Exposure to neighborhood green space and sleep: evidence from the Survey of the Health of Wisconsin.

Sleep Health 2018 10 24;4(5):413-419. Epub 2018 Aug 24.

Division of Epidemiology, Institute for Health and Equity, Medical College of Wisconsin, 8701 Watertown Plank Rd, Milwaukee, WI 53226, USA.

Introduction: Adequate sleep duration and quality are protective against many adverse health outcomes. Many individual-level predictors of poor sleep have been examined, but few studies have examined neighborhood-level influences. Despite known associations between neighborhood green space and sleep influencing factors (eg, physical activity, mental health), few studies have examined green space and sleep's relationship. Furthermore, little work has examined the relationship between the magnitude and type of neighborhood sounds and sleep.

Study Methods: We analyzed data from the Survey of the Health of Wisconsin database (n = 2712) for 2008-2013, a representative sample of Wisconsin residents ages 21-74. Outcomes included weekday and weekend sleep duration and self-rated sleep quality. Primary predictors were the proportion tree canopy (National Land Cover Database) and mean decibel levels of outdoor sound (US National Park Service) at the census block group level. Survey regression analysis was used to examine statistical associations, controlling for individual and neighborhood-level covariates.

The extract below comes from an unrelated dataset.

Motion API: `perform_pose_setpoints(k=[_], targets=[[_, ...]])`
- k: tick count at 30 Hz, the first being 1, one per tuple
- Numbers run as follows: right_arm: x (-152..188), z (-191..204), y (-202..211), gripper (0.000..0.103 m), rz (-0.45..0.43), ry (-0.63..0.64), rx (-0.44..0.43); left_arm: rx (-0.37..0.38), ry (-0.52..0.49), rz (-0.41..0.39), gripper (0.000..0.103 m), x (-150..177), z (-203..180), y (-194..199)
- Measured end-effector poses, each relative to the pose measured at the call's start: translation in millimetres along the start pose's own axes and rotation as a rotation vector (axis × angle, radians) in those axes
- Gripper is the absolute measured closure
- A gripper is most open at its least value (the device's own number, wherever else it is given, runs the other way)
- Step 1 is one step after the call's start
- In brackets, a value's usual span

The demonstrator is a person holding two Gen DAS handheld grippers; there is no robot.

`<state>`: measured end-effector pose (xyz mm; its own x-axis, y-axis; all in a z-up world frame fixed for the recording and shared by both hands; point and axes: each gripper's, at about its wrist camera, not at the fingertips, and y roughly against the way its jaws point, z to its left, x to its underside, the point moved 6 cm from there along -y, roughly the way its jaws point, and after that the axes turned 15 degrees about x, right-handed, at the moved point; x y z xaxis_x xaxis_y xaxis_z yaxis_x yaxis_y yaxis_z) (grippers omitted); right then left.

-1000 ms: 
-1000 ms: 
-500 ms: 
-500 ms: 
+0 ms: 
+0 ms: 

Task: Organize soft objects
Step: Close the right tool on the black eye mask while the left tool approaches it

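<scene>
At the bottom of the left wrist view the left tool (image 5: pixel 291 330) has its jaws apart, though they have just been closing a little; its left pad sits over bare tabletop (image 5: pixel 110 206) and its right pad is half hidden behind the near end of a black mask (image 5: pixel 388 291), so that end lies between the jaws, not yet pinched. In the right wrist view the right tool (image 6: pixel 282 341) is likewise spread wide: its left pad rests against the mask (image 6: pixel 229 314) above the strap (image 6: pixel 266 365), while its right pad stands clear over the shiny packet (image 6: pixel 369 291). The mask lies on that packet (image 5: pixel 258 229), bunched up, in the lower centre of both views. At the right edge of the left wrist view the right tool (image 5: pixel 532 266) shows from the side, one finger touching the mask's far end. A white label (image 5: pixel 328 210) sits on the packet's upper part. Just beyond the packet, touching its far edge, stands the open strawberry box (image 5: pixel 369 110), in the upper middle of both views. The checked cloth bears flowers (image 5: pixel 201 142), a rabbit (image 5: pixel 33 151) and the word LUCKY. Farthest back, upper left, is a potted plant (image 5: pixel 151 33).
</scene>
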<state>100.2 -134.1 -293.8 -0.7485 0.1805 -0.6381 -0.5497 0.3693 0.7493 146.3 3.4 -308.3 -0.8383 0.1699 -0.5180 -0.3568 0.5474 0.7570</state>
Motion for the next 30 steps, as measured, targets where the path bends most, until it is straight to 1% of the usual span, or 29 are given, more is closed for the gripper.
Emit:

Results: Models suggest a significant relationship (P < .05) between weekday sleep duration and green space, and between weekend/day sleep duration and human-made and total neighborhood sound. Increased percent tree canopy in a census block group was associated with lower odds of short weekday sleep (<6 hours) (OR 0.76 [0.58-0.98]). Increased human-made and total mean decibel levels were associated with increased instances of short weekend and weekday sleep (OR 1.05 [1.01-1.08] and 1.03 [1.01-1.06] respectively).

Conclusions: Neighborhood tree canopy and sound levels may influence sleep duration and are potential targets for neighborhood-level interventions to improve sleep.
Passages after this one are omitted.